• _What you need to do_
Of all the lines below, return only those starting with the line holding "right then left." and going on through the line holding "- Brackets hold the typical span", exactly as written.

• _Extracted entries_
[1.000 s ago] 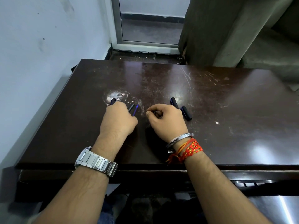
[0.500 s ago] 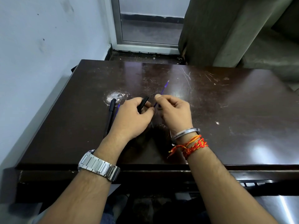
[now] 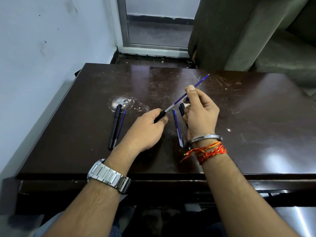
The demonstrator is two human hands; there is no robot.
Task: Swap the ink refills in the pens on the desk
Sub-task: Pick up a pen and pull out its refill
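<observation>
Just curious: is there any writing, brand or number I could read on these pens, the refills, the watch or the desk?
No readable text anywhere in this view.
The black pen lying on the desk: no print visible.
The blue refill pinched by the right hand: no marking visible.
The pen barrel gripped by the left hand: plain black.
The wristwatch: only its band shows.

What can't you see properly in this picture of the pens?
Head view only:
- the black pen barrel: mostly hidden inside the left hand.
- the black piece: largely behind the right hand; cap or barrel, unclear.
- the blue refill: its tip is too small to make out.
</observation>
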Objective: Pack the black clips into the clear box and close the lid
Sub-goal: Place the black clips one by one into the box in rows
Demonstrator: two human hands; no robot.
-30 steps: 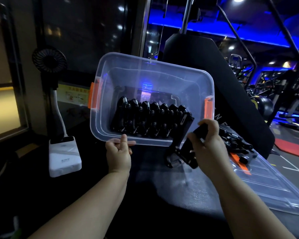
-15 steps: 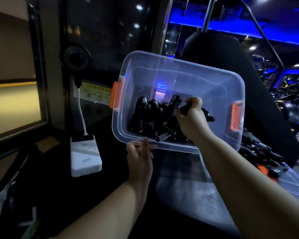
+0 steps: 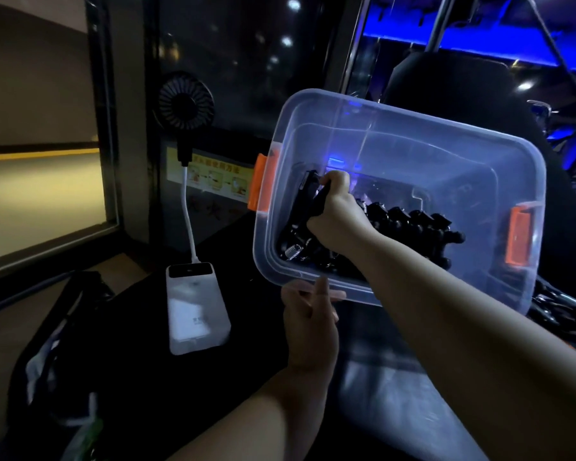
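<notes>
The clear box [image 3: 413, 134] with orange latches is tipped toward me. My left hand [image 3: 308, 314] grips its near rim and holds it up. A row of black clips [image 3: 413, 224] lies along the box's bottom. My right hand [image 3: 338, 211] reaches inside at the left end and grips one black clip [image 3: 308, 194] with a metal spring below it. More black clips [image 3: 559, 311] lie outside at the right edge, on the clear lid [image 3: 396, 410] that lies flat under my right forearm.
A white power bank [image 3: 197, 307] lies on the dark table left of the box, with a small black fan [image 3: 184, 100] on a white stalk plugged into it. A dark bag [image 3: 57, 344] sits at the lower left. A black padded seat back [image 3: 453, 84] rises behind the box.
My right hand carried a black clip from outside the box into it and moved to the box's left end. The view has swung left.
</notes>
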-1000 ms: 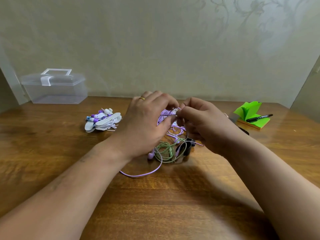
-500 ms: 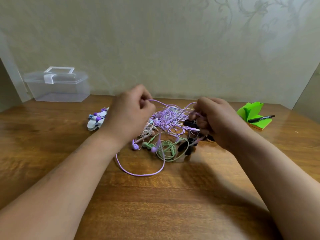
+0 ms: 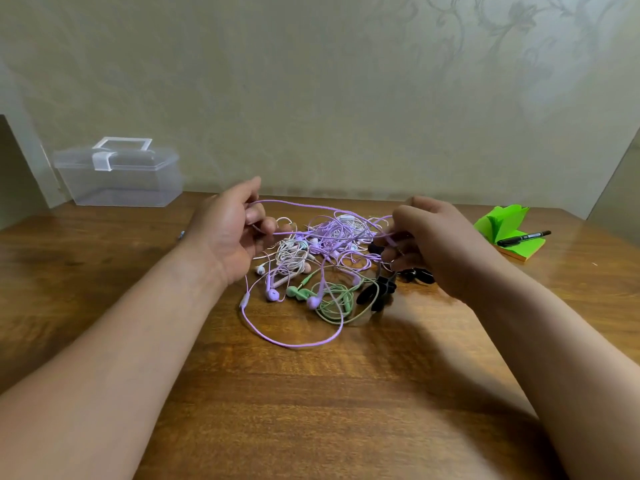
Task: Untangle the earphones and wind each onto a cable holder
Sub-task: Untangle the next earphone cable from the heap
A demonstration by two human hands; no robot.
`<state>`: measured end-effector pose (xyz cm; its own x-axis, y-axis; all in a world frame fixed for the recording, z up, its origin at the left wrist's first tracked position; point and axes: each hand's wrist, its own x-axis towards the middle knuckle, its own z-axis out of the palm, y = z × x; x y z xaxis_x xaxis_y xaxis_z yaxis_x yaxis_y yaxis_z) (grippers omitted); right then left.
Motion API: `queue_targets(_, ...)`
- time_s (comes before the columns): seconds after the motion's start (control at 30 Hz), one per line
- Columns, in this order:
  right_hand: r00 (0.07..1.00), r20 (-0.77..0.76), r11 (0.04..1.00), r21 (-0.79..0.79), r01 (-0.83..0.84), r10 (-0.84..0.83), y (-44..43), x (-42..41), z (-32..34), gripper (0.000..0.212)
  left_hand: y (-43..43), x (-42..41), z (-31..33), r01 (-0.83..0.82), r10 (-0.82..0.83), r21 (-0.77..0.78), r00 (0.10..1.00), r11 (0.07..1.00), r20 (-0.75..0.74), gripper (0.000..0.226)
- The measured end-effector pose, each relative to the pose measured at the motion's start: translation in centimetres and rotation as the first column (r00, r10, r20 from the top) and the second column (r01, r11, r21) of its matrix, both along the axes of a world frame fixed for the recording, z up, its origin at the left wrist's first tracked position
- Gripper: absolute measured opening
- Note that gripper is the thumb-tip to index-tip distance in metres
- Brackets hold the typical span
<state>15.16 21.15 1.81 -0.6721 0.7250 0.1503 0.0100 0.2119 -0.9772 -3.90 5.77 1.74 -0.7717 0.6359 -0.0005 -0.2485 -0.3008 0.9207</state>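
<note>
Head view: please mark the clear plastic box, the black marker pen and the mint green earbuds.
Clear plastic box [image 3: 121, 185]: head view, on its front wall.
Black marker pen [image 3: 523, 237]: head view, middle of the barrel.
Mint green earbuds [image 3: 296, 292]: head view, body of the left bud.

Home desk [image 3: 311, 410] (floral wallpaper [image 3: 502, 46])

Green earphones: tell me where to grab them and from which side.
Probably best to pinch the green earphones by their two buds, coming in from the near left. The buds poke out leftward and lie uncovered, whereas a purple cable runs across the rest.
</note>
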Motion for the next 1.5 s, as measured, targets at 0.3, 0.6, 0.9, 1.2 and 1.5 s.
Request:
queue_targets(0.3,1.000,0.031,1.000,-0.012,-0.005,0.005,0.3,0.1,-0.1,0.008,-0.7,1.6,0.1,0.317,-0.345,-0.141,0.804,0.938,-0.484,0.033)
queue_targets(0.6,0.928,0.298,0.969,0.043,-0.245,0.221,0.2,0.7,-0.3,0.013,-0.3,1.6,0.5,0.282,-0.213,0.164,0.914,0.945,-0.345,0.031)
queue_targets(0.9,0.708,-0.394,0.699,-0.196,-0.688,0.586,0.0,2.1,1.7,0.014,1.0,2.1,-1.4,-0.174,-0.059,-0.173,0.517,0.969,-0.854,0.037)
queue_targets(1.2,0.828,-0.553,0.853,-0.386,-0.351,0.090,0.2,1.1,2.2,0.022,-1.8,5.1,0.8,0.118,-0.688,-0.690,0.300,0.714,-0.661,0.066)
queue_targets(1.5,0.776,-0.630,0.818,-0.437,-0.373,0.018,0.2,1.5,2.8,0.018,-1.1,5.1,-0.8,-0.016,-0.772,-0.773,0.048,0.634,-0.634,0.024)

• _Written answer_
`<state>`: measured end-effector pose (xyz cm; its own x-axis, y-axis; all in a world frame fixed for the recording, z up, its origin at the left wrist's first tracked position; point and axes: each hand's wrist, its own x-axis towards the middle knuckle, its own z-axis out of the palm, y = z × x; x y z xaxis_x xaxis_y xaxis_z yaxis_x yaxis_y yaxis_z) (grippers omitted); right then left.
Motion API: `queue_targets(_, ...)`
- time_s (comes before the columns): seconds after the motion's start (control at 30 Hz), one per line
- Columns, in this order:
  right_hand: r00 (0.07..1.00), r20 (-0.77..0.76), r11 (0.04..1.00), r21 (-0.79..0.79), r01 (-0.83..0.84), r10 (-0.84..0.83), y (-44..43), x (-42..41), z (-32..34), gripper (0.000..0.212)
  left_hand: y (-43..43), x (-42..41), z (-31..33), r01 (-0.83..0.82), r10 (-0.82..0.83), r21 (-0.77..0.78), r00 (0.10..1.00), r11 (0.07..1.00), r20 (-0.75..0.74), gripper (0.000..0.226)
- The measured end-effector pose, each relative to the pose measured at the motion's start: translation in centimetres and rotation as the first column (r00, r10, r20 from the top) and the second column (r01, r11, r21) of its matrix, both along the axes of a world frame fixed for the recording, z up, its origin at the left wrist's first tracked position
- Gripper: absolute measured opening
- Note that gripper is the thumb-tip to index-tip distance in metres
- Brackets hold the typical span

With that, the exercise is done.